YOUR OBJECTIVE: Work through the listing below and give again exactly the lines from the one with "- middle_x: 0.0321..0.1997" to the one with "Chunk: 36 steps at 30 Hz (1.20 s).", both ends included. All other lines and all pictures stay out.

GIVEN INFORMATION:

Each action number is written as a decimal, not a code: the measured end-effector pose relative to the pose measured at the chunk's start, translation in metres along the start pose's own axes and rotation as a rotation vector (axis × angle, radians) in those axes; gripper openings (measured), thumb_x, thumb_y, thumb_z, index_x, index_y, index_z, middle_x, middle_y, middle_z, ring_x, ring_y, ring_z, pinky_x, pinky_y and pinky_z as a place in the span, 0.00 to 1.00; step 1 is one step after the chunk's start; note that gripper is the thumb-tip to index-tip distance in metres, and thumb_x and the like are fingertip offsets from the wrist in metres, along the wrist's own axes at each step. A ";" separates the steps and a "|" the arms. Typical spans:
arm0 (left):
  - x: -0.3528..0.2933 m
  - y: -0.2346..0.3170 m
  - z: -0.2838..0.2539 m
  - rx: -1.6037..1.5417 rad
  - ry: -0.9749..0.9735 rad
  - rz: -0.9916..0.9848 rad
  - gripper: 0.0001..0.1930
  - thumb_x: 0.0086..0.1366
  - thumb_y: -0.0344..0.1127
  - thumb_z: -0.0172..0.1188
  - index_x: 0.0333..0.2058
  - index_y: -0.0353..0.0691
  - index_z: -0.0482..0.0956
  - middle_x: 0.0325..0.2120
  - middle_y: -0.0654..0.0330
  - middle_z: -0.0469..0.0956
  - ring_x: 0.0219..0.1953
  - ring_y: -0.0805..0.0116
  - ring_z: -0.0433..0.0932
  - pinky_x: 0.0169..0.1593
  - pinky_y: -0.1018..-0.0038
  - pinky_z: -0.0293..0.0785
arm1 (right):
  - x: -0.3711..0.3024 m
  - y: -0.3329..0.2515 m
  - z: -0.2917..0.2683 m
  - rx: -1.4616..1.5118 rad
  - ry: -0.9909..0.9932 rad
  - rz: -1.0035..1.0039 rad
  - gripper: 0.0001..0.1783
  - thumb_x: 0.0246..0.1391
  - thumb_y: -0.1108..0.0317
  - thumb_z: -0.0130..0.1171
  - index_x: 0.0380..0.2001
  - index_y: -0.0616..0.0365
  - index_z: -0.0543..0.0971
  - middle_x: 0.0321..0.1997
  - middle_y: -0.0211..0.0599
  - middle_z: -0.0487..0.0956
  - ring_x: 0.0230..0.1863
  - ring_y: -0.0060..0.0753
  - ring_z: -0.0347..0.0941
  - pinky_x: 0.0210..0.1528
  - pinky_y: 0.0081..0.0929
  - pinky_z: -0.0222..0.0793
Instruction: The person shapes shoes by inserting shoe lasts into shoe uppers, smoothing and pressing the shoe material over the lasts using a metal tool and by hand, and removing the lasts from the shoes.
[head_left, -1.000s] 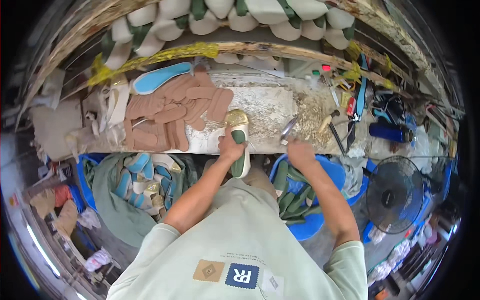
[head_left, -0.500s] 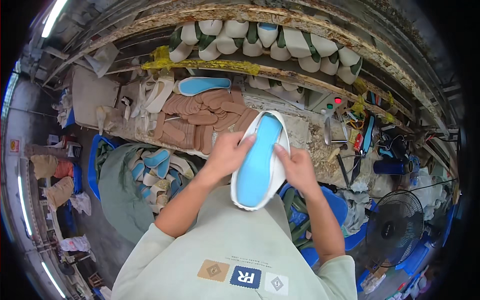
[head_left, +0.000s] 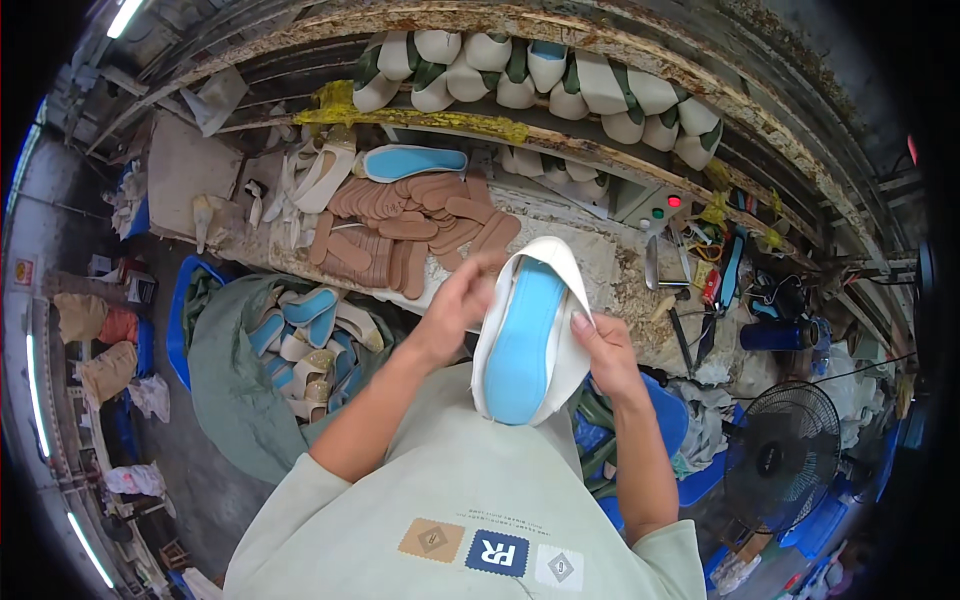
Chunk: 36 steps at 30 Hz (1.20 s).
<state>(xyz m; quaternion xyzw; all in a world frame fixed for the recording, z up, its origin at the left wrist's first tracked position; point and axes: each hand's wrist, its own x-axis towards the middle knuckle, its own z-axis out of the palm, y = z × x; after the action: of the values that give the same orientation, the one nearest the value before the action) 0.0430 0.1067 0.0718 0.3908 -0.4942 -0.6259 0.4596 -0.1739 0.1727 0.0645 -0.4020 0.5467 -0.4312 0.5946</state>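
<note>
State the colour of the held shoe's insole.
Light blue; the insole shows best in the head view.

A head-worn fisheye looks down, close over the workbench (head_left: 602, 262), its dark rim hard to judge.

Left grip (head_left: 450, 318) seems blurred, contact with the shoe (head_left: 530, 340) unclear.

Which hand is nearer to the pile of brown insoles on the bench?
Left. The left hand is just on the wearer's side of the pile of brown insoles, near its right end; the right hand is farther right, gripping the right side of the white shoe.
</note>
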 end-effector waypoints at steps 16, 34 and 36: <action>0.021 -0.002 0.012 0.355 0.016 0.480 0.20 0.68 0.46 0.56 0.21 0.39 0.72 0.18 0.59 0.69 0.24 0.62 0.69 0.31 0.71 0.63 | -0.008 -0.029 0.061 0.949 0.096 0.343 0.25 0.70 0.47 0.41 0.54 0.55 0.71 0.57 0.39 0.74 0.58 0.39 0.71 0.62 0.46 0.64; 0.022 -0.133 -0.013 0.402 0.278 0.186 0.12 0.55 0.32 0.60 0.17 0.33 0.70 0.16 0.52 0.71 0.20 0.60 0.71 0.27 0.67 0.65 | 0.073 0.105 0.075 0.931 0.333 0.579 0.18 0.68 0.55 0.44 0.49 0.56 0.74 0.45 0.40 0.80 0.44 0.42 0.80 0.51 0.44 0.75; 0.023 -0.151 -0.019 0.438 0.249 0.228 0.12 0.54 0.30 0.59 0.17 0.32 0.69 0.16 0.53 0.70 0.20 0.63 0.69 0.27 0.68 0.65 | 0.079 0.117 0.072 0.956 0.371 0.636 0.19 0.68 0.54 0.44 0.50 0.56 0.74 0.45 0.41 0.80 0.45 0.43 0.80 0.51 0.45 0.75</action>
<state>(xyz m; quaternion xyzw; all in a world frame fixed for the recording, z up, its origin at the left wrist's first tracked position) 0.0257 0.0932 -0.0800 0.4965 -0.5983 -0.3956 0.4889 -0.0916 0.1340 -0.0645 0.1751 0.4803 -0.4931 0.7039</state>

RESULT OF THE EXERCISE:
  - middle_x: 0.0321..0.1997
  - middle_y: -0.0211..0.0599
  - middle_z: -0.0487..0.0956
  - ring_x: 0.0230..0.1863
  - ring_y: -0.0060..0.0753
  - ring_z: -0.0347..0.0941
  - pinky_x: 0.0210..0.1528
  - pinky_y: 0.0081..0.0929
  - pinky_z: -0.0222..0.0793
Instruction: The person shapes shoes by inserting shoe lasts into shoe uppers, smoothing and pressing the shoe material over the lasts using a metal tool and by hand, and removing the lasts from the shoes.
[head_left, -1.000s] 
[head_left, -0.500s] 
[head_left, +0.000s] 
Chunk: 36 steps at 30 Hz (1.20 s).

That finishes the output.